They Live, de John Carpenter, ainda é a distopia mais urgente do nosso tempo
- Marcello Almeida
- 20 de jun.
- 3 min de leitura
Coloque os óculos. Enxergue. Revolte-se

Tem filmes que não são só filmes. São farpas. Agulhas envenenadas. Gritos sufocados. They Live, de John Carpenter, é exatamente isso: uma obra de ficção científica que rasga o verniz da realidade e esfrega na tua cara a verdade que você passou a vida tentando evitar. Um clássico cult de 1988 que continua mais atual do que qualquer manchete de 2025.
Carpenter dirige com fúria e ironia, cuspindo na cara de uma sociedade dominada por publicidade, algoritmos, narrativas fabricadas e líderes que sorriem enquanto apertam o laço no seu pescoço. O filme é uma parábola escancarada sobre consumismo, obediência, desigualdade e manipulação ideológica — e é por isso que ainda incomoda tanto.
John Nada, vivido por Roddy Piper, é o trabalhador invisível. O cara que perdeu tudo, menos a dignidade. Um operário em busca de trabalho num mundo onde os ricos flutuam em iates e os pobres se amontoam em barracos. Um dia, ele encontra um óculos escuro e, ao colocá-lo, vê o mundo como ele realmente é: um teatro sujo comandado por alienígenas com cara de banqueiro e alma de CEO.
Com os óculos, os outdoors gritam: OBEDEÇA. CONSUMA. NÃO QUESTIONE. As revistas dizem: REPRODUZA. SUBMETA-SE. E o dinheiro — esse falso deus — estampa a frase: “ESTE É SEU DEUS.”
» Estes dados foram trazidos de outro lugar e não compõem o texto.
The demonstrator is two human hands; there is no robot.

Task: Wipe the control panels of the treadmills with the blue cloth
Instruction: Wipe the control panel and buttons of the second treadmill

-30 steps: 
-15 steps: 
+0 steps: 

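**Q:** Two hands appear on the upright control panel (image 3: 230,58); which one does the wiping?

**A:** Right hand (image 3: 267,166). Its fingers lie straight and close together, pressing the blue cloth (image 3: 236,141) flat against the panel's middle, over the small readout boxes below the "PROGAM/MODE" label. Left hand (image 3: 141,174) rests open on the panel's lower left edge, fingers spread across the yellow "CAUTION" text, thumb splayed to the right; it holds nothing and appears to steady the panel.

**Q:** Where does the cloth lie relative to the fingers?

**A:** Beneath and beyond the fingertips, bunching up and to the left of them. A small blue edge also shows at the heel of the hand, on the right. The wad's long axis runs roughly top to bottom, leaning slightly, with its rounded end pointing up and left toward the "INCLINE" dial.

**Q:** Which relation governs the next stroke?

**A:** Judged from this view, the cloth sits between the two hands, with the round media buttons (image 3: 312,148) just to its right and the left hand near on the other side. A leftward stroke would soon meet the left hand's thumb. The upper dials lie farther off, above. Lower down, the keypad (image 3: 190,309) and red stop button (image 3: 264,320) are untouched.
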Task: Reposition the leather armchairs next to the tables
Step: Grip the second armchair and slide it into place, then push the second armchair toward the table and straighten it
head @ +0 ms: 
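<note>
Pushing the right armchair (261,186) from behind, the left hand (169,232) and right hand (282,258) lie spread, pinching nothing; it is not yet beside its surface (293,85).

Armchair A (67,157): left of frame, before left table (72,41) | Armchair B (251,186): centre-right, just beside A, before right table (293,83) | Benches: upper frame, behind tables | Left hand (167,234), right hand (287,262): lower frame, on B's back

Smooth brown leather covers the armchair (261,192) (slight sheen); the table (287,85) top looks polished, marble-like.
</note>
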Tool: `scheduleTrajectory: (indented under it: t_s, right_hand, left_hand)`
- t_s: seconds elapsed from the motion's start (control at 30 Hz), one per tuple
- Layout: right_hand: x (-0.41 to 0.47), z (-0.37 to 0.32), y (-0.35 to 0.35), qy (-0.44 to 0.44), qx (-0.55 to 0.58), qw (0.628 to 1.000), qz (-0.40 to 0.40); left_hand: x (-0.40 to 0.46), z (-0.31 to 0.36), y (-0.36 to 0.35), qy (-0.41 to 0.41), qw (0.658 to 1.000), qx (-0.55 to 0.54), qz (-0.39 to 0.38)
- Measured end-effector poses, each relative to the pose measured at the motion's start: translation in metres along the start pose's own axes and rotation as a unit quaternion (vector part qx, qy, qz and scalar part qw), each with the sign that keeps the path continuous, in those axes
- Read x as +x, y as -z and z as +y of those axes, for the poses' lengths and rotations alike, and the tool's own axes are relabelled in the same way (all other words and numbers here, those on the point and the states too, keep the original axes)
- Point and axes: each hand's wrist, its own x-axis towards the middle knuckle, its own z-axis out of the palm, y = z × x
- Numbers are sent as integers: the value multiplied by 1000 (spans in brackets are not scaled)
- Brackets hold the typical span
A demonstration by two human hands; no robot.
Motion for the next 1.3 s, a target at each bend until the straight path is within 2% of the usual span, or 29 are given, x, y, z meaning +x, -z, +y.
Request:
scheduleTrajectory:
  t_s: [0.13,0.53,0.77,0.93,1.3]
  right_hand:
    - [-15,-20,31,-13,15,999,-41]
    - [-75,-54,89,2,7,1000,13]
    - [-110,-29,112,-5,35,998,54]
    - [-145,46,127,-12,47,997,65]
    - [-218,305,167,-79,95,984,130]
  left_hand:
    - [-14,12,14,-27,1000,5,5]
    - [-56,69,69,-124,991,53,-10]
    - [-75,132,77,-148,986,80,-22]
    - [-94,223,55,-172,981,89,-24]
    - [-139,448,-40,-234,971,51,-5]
E a pergunta que o filme martela no crânio é:
Você realmente precisa de um par de óculos pra enxergar isso tudo?
A metáfora é violenta. E hoje, ela pulsa ainda mais forte. Os alienígenas não são mais fantasia. Eles estão aí: nos gabinetes, nas câmeras de segurança, nos discursos de políticos autoritários travestidos de democratas. Estão nos algoritmos das redes, nas fake news, na fabricação industrial de medo e ódio. Carpenter previu o colapso da percepção. Antecipou esse tempo em que a verdade virou um produto — e a mentira, um estilo de vida.
A luta entre Nada e Frank (Keith David), antológica em sua duração absurda, não é só uma briga de rua. É uma metáfora sobre o desespero de acordar alguém. Sobre o esforço hercúleo de fazer alguém ver aquilo que está bem diante dos olhos, mas foi moldado pra parecer normal. Como dizer a alguém que tudo é manipulado, quando o manipulador é quem dita a realidade?
Carpenter, aqui, está no auge do seu veneno. Inspirado pelo conto “Eight O’Clock in the Morning” de Ray Nelson, ele recria o enredo com ácido no lugar de tinta. Crava no filme seu desprezo pela era Reagan, pela comercialização da cultura, pela farsa embalada em sorrisos e slogans. O cinema virou arma. E They Live é um míssil.
E mesmo assim, o filme diverte. Com humor negro, diálogos canastrões, cenas de ação cheias de testosterona e atuações que abraçam o exagero. Porque o truque está aí: They Live parece um filme B de quinta categoria — mas é um tratado filosófico sobre dominação em forma de pancadaria. A genialidade de Carpenter é essa: esconder a dinamite dentro de uma caixa de cereal.
Hoje, o sistema é mais polido. Mais limpo. Mas tão tóxico quanto. Os alienígenas vestem terno slim, falam de inovação e prometem revoluções digitais. Tudo pra continuar vendendo, controlando, dividindo. Eles ainda vivem. E você, aí, com seus óculos invisíveis, continua achando que está no controle.

They Live não envelheceu um dia. Porque o pesadelo que ele denunciava nunca acabou. Pelo contrário — ele se aperfeiçoou. E você, se tiver coragem, pode até colocar os óculos. Mas prepare-se: depois disso, não dá mais pra fingir.